— Exercise —
Look for the word "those". Copy every line of the listing where it occurs.

— Task material —
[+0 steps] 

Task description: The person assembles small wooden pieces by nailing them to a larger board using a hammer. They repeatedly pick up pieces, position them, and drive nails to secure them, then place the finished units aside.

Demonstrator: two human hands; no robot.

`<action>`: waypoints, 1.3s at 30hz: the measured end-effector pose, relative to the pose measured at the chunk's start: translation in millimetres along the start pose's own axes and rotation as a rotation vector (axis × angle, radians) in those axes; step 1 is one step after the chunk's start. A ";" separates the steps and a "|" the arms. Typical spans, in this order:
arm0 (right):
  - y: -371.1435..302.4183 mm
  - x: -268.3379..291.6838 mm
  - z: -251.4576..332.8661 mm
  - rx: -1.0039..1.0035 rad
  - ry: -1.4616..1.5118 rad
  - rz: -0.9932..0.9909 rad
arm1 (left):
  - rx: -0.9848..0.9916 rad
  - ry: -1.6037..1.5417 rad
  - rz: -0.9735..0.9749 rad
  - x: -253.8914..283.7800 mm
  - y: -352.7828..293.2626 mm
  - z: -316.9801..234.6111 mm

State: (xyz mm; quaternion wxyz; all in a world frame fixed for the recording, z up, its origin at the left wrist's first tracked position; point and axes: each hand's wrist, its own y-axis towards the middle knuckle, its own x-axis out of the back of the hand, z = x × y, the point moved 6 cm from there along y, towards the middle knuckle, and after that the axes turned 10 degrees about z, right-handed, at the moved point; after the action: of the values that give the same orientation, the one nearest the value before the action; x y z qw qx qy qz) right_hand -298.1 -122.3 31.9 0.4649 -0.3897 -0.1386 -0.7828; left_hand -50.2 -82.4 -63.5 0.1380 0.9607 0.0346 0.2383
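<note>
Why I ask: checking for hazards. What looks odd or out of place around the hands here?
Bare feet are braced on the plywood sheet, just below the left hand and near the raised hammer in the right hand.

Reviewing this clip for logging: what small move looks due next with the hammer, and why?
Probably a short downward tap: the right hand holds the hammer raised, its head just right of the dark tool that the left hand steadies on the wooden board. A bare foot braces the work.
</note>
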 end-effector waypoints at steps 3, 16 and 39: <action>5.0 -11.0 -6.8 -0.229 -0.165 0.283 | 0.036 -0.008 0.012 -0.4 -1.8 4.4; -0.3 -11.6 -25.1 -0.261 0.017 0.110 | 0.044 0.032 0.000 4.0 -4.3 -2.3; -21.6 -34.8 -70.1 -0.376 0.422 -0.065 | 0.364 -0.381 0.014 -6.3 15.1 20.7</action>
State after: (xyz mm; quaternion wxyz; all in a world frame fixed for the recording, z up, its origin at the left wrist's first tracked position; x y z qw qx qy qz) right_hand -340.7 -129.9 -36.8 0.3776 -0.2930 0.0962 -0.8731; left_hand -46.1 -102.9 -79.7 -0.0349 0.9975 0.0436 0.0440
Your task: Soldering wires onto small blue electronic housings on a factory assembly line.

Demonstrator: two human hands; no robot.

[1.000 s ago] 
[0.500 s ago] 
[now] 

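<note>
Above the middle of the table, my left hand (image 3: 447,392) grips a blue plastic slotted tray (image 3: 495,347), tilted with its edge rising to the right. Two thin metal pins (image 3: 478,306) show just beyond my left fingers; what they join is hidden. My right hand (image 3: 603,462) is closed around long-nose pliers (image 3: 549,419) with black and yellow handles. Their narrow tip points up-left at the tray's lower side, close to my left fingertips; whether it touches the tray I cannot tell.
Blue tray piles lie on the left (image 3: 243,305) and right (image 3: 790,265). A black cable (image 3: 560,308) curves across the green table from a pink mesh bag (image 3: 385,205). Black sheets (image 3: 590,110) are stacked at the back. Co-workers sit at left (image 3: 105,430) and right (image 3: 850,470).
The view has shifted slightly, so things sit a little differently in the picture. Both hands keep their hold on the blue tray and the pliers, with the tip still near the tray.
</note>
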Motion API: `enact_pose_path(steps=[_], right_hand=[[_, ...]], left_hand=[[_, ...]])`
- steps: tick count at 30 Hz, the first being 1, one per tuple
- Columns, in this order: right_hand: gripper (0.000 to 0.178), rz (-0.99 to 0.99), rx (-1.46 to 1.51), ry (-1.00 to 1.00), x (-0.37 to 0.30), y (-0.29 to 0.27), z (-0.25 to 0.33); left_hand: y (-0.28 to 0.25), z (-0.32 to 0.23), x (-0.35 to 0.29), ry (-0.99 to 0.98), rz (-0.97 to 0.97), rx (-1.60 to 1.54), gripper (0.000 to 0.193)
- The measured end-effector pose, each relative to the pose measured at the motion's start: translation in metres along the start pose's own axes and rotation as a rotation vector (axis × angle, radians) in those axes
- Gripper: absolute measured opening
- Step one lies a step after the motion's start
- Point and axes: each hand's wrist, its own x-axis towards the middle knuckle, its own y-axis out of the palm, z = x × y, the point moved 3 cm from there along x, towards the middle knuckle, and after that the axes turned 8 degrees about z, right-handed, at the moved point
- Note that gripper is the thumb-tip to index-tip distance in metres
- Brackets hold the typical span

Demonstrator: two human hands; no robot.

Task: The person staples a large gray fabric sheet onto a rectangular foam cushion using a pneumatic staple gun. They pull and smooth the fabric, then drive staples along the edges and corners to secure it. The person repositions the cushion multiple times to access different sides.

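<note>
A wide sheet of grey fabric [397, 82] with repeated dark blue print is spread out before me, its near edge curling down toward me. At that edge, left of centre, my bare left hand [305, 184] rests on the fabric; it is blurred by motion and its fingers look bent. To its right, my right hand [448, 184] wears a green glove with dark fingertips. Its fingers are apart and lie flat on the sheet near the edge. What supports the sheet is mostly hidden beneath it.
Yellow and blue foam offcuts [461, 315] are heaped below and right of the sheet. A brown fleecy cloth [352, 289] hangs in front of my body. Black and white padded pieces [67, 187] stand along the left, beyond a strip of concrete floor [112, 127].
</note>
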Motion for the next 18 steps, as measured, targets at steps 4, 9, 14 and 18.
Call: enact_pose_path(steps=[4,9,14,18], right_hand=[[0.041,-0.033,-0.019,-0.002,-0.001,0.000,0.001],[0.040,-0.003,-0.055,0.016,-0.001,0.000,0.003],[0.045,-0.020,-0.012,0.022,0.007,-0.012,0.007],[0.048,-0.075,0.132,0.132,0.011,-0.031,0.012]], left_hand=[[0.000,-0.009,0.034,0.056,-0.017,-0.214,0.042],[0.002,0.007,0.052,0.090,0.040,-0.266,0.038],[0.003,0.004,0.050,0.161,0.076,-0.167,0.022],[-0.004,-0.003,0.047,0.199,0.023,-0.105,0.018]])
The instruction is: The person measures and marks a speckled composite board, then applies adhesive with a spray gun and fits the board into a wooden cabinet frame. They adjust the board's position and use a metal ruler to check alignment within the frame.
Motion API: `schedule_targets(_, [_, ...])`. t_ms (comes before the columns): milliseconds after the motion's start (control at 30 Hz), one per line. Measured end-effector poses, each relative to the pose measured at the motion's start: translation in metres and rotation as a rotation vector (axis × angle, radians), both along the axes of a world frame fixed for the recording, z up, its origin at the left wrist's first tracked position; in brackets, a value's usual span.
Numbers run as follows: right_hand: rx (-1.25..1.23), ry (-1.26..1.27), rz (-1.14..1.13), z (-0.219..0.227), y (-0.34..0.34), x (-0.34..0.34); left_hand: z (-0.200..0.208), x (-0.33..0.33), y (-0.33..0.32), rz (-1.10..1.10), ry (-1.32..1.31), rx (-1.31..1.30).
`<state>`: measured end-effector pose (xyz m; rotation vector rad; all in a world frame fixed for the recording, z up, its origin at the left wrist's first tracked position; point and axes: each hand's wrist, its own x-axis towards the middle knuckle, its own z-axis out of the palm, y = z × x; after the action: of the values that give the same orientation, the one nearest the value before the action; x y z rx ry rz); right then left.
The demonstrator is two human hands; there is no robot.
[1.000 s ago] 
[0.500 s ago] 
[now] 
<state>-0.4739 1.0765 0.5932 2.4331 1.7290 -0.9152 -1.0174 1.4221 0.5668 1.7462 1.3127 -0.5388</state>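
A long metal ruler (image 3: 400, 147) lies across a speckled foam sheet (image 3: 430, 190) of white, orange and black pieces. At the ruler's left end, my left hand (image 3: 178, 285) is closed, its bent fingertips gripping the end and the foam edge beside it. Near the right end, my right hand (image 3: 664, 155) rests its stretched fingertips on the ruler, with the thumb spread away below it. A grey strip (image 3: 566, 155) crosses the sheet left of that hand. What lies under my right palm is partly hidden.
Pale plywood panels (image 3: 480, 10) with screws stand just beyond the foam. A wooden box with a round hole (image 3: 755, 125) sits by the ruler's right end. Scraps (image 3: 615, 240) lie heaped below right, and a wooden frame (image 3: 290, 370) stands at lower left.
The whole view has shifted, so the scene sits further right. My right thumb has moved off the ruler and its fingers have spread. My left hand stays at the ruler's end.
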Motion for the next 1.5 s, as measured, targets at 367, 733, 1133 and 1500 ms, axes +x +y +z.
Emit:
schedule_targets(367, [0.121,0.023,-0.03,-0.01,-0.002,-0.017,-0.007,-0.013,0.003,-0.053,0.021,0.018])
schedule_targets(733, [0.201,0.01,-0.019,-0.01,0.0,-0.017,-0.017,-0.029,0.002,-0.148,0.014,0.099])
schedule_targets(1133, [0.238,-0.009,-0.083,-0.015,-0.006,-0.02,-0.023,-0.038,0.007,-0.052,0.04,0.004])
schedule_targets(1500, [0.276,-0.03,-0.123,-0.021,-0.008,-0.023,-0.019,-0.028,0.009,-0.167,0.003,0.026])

— Task solution —
`<action>`: waypoints, 1.3s at 30hz: the measured end-effector pose, relative to the pose measured at the chunk's start: translation in millimetres along the start pose's own axes and rotation as a rotation vector (axis × angle, radians) in those axes; step 1 is one step after the chunk's start. A ";" separates the steps and a "|" the arms. Typical spans, in this order:
- The measured end-effector pose, each relative to the pose measured at the motion's start: translation in metres along the start pose's own axes and rotation as a rotation vector (axis × angle, radians) in those axes

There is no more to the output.